Secondly, this comic is paced way better than that prelude issue. This one is willing to pace out its reveals instead teasing a bunch of crap that it won't talk about for a couple of months at least.
Lastly, Ultimates actually made me interested in its world-building mysteries with implications beyond "It's all connected." There is a deity who actually chained up our very reality? That's wild; tell me more, Al. This last point is helped my Marvel's tendency to make a deity for every metaphysical concept, so there are actual characters working these things out instead of inanimate objects.
The story running through Ultimates Squared (Ultimates²) thus far is that something has chained up Eternity, the living embodiment of our universe. The Ultimates, now working without government sanction thanks to the events of Civil War II¸ are investigating this phenomenon with the help of Galactus, who is now the Life-Bringer.

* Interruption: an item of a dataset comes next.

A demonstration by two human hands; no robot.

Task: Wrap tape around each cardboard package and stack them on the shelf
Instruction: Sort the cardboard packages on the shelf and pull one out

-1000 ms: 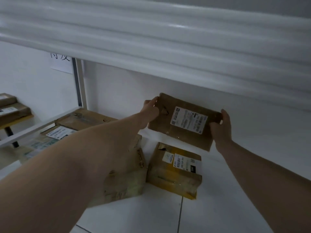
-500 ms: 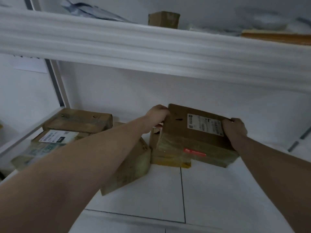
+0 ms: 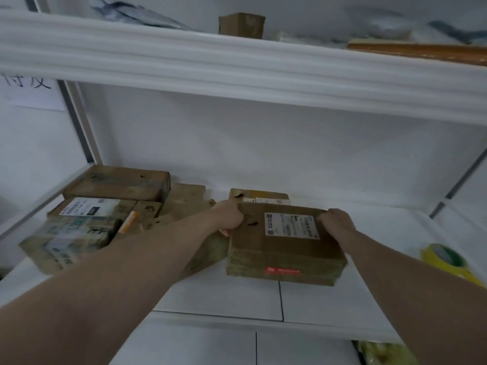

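Both forearms bare, no sleeves visible up to frame edge; left hand (image 3: pixel 230 216) & right hand (image 3: pixel 338 219) bare too, no gloves, rings, watch or bands; nails hard to make out, pic a bit blurred

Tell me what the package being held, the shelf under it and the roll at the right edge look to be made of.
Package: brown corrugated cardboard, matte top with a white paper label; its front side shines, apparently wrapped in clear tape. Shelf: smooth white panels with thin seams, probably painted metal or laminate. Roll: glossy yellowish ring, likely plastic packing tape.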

Miss America, Black Panther, Captain Marvel, Blue Marvel, and Spectrum are hot on the trail of this when they are attacked by the government-sanctioned Troubleshooters, who want to bring them in for disobeying orders to not work together in this capacity. That team is actually a throwback to Marvel's New Universe from a long time ago, by the way. The two teams end up cooperating when the Troubleshooters actually begin to comprehend the enormity of what the Ultimates are trying to stop.
The being that chained up Eternity turns out to be the First Firmament, the original universe from which all of the multiverse sprung. It wants revenge against the multiverse, ours particularly, for being made by rebellious lower gods in eternities past. It also drove Order and Chaos mad enough to consume the In-Betweener, killing the Living Tribunal, and join together to become the new celestial, Logos.

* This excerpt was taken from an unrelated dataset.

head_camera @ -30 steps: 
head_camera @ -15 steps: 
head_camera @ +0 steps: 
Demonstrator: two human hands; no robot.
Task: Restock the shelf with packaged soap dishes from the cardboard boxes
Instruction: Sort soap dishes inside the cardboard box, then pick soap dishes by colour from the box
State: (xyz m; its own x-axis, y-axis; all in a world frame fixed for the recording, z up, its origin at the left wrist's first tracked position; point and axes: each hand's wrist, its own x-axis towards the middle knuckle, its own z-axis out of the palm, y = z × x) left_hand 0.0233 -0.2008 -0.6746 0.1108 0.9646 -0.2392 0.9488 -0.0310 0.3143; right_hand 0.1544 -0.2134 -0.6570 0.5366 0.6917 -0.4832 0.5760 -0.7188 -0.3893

Pretty dense and wild stuff, I know. But it's endlessly interesting, and the implications — both narrative and meta-narrative — are really fun to speculate about.
Then Secret Empire happened, and the Ultimates are trapped trying to protect the Earth from the Chitauri. But far be it from Ewing to let that stop his crazy celestial-filled story, as this issue really has nothing to do at all with that story, despite the cover having the Secret Empire banner. I think that's freaking fantastic, and I actually mostly enjoy Secret Empire.

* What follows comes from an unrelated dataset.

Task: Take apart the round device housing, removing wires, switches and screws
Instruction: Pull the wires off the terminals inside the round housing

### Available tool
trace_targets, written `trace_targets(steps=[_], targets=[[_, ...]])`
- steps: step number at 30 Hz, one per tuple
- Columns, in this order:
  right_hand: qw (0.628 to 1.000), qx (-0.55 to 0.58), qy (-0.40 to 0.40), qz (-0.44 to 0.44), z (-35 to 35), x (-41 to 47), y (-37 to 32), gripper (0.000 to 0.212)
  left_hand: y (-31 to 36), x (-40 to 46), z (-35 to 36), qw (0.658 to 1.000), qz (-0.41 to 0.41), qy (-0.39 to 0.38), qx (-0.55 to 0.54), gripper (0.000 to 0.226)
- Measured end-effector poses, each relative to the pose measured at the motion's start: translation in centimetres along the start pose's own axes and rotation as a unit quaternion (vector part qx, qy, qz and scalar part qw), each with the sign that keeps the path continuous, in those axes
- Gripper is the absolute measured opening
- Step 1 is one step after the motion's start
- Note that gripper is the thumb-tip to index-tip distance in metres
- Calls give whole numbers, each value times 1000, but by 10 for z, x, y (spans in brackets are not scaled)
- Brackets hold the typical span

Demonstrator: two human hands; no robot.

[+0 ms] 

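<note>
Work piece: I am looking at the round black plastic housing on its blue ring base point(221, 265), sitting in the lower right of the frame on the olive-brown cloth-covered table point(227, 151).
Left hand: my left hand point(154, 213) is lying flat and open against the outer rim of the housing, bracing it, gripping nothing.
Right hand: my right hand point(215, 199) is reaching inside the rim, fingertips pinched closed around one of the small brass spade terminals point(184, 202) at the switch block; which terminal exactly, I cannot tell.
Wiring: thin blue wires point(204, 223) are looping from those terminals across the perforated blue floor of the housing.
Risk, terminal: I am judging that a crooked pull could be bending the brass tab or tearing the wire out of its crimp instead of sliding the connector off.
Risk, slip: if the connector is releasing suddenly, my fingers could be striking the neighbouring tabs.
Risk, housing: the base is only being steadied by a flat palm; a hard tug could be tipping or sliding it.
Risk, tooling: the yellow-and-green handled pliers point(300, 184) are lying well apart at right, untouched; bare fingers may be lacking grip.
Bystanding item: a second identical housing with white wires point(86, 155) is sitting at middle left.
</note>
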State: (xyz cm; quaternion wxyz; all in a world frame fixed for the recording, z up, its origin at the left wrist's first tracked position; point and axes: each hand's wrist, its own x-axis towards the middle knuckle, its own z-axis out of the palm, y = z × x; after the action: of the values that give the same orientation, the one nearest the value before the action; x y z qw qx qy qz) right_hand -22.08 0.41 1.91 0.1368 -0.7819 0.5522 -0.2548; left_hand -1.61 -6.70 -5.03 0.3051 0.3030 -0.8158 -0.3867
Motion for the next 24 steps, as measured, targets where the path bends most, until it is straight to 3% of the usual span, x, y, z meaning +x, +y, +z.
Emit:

This issue has Galactus, the Life-Bringer, meeting up with Ego, the Living Planet. Ego holds a grudge against the former Devourer for his assaults on Ego in the past. However, Galactus is here on a mission of peace, and he is willing to weather Ego's attacks to get through to the Living Planet.
That's the story; to tell more will be to get into spoiler territory. We'll do that later. For now, just know that this is another stellar issue in the Ultimates story.
There is a vulnerability and gentleness to the Life-Bringer iteration of Galactus. It's hard to not feel bad for him now that he is coming to face the destruction of his actions. Ego's fear of him is entirely justified, even before you get into the specific interactions these two beings have had.
The pacing is done very well. This meeting between the two gods is the entirety of the issue, and it concludes with the ending. It's a full arc of the story.
Aud Koch's artwork actually fits it very well. He brings a humanity to the appearances of the characters, and, given the character intent-focused nature of the tale, it helps ground the proceedings. Dan Brown's color work aids in this with paler shades that add to the more-mortal less-cosmic appearance of what could otherwise be depicted as wild and detached from reality.
Now we'll get to spoilers. Galactus gets through to Ego, and we figure out that he is a mortal from a previous reality as well. Galactus uses his newfound powers to give Ego a body and more power to help in his war against the First Firmament and Logos. He is joined by the Infinaut, which is a being which the Ultimates helped stabilize, the Shaper's Ghost, who is the spirit of a now-dead celestial, and the Psi-Hawk, a deity attached to one of the Troubleshooters. The call themselves the Eternity Watch, an appreciated call-back to Jim Starlin's Infinity Watch of years past.
Meanwhile, the Maker, AKA the Reed Richards of the Ultimate Earth, has approached the High Evolutionary with the intent of "evolving the multiverse."
These are really cool developments, and I look forward to the celestial smackdown to come. I truly wonder what Maker and the Evolutionary have in mind. It's a concept that's hard to contemplate properly, but I'm sure Mr. Ewing has some interesting things in mind.
The only drawback to this comic is that it won't sate anyone's need for a lot of action or tension. Galactus wards off Ego's attacks with ease, and it's never really in doubt that he will get through to Ego.
Regardless, this is a another great chapter to a really cool story. I have been engrossed in this series from the get-go, and it's never been in danger of losing my interest. I recommend this to anyone. It's a fantastic comic, and one of Marvel's absolute best books on the market right now.